A former kids’s TV presenter has denied he’s the elusive graffiti artist Banksy, after a idea posted on-line went viral.
“Neil Buchanan ISN’T Banksy,” learn an announcement posted to the broadcaster’s official web site on Monday.
It got here after a social media hearsay prompt the previous Art Attack and Finder’s Keepers host was the person behind Banksy’s nameless avenue artwork.
After the story unfold, the 58-year-old felt obliged to clear the air.
“We have been inundated with enquiries over the weekend regarding the current social media story,” learn the discover on his web site.
“Unfortunately this website does not have the infrastructure to answer all these enquiries individually, however we can confirm that there is no truth in the rumour whatsoever.”
- Banksy dons cleaner disguise to spray paint Tube
- Neil Buchanan on ‘grown-up artwork’
It added: “Neil spent Lockdown with vulnerable members of his family and is now preparing to launch his new art collection in 2021. Thank you and please stay safe.”
Neil Buchanan hosted Art Attack on ITV from 1990 till 2007, and was recognized for utilizing the present to create formidable, large-scale artworks – together with a zoo scene created from sacks of greens; and a image of a snail carved right into a subject by a lawnmower.
Rumours of his supposed alter-ego seem to have began when one person claimed that Banksy artworks had sprung up in locations the place Buchanan’s former band Marseille performed gigs.
Mystery has surrounded the true id of Banksy for a number of years, and lots of information retailers have printed theories about who they may be.

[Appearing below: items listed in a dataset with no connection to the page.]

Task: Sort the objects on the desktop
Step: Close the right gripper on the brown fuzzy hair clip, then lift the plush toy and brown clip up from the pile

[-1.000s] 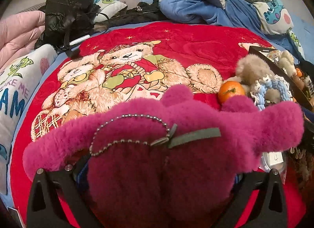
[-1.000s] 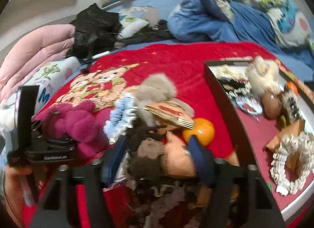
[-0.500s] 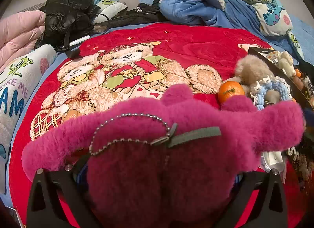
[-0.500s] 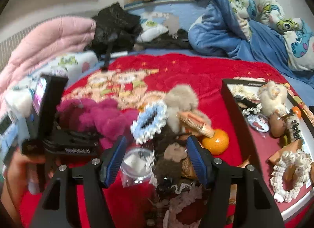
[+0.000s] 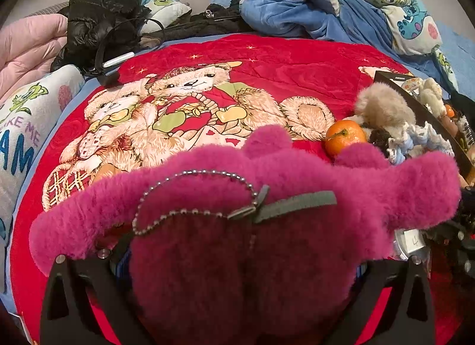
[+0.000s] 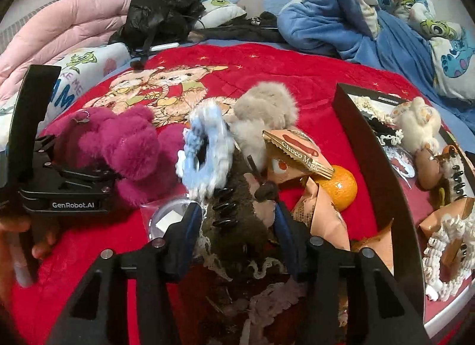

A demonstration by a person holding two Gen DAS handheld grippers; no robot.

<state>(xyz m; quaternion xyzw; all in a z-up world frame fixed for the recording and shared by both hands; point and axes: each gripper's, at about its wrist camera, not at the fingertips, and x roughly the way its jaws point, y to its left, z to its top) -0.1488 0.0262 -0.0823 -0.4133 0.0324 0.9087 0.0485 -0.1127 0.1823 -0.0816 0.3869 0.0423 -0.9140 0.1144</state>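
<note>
My left gripper (image 5: 240, 261) is shut on a magenta plush toy (image 5: 237, 226) with a bead chain, held just above the red bear quilt (image 5: 267, 56). The right wrist view shows that gripper (image 6: 74, 178) and its plush (image 6: 124, 149) at the left. My right gripper (image 6: 237, 223) points down into a pile of small items. Its jaws are closing, with the blue pads (image 6: 191, 223) against both sides of a brown furry doll (image 6: 234, 235) that carries a black hair claw. A black tray (image 6: 365, 149) with several sorted trinkets lies to the right.
Around the doll lie a blue-white scrunchie (image 6: 204, 149), a grey pompom (image 6: 264, 107), a Choco Magic packet (image 6: 299, 154), a mandarin (image 6: 341, 187) and a bagged round badge (image 6: 169, 217). Blue bedding (image 6: 356, 18), a black jacket (image 6: 160, 9) and a pink duvet (image 6: 59, 27) border the quilt.
My right gripper has dipped into the pile and rolled a little, and its jaws have narrowed around the brown furry doll. The left gripper and its plush have stayed put.
</note>
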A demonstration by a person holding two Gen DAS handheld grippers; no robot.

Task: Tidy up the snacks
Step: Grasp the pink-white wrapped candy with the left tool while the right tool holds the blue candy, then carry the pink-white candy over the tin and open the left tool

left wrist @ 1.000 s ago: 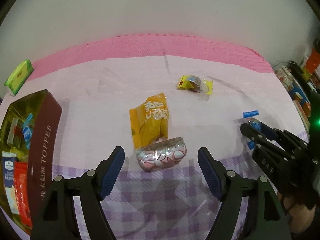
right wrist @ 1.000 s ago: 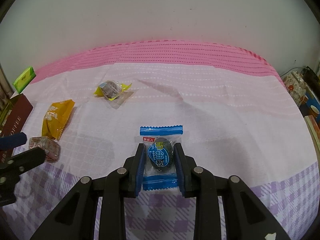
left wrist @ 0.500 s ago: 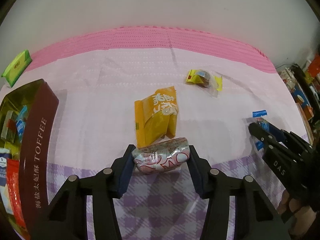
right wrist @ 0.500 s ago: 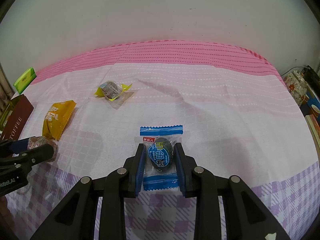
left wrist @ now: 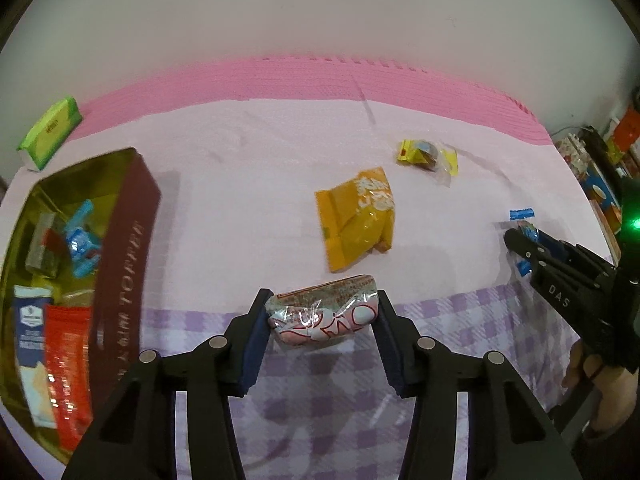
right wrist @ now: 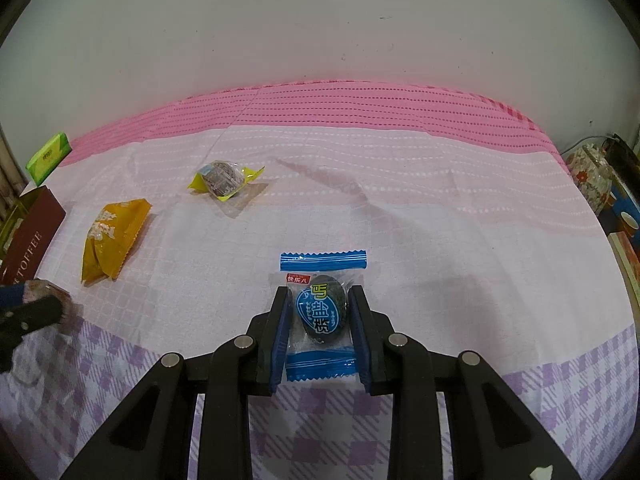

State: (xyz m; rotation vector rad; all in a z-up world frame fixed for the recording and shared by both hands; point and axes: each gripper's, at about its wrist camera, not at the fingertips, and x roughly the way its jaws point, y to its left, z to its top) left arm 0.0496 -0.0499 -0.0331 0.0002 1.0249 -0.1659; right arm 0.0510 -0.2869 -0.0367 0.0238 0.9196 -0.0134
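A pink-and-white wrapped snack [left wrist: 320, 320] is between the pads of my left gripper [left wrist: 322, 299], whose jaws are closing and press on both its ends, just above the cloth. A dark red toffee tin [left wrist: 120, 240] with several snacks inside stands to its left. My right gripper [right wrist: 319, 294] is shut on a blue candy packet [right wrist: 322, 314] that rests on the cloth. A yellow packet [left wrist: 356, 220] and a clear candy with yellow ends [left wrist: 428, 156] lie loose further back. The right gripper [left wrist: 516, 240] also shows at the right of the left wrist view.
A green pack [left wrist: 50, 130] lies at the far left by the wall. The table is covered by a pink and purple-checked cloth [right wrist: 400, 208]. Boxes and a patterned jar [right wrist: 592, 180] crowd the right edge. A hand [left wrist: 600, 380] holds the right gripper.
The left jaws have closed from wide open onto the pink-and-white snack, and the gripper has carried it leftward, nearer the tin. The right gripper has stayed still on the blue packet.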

Their id, nonetheless, has by no means been formally confirmed.
The Bristol-based artist has been notably lively this yr, and final month funded a ship to rescue refugees at sea.
However, Italy’s coastguard, along with a bigger rescue boat, needed to come to the Louise Michel’s assist after it grew to become stranded and overloaded.
In July, Banksy inspired the general public to put on face masks in a chunk of graffiti which appeared on a London Underground practice.
Transport for London (TfL) stated it was later eliminated in keeping with its “strict anti-graffiti policy”.
And, in May, an paintings which paid tribute to the NHS appeared within the lobby of Southampton General Hospital.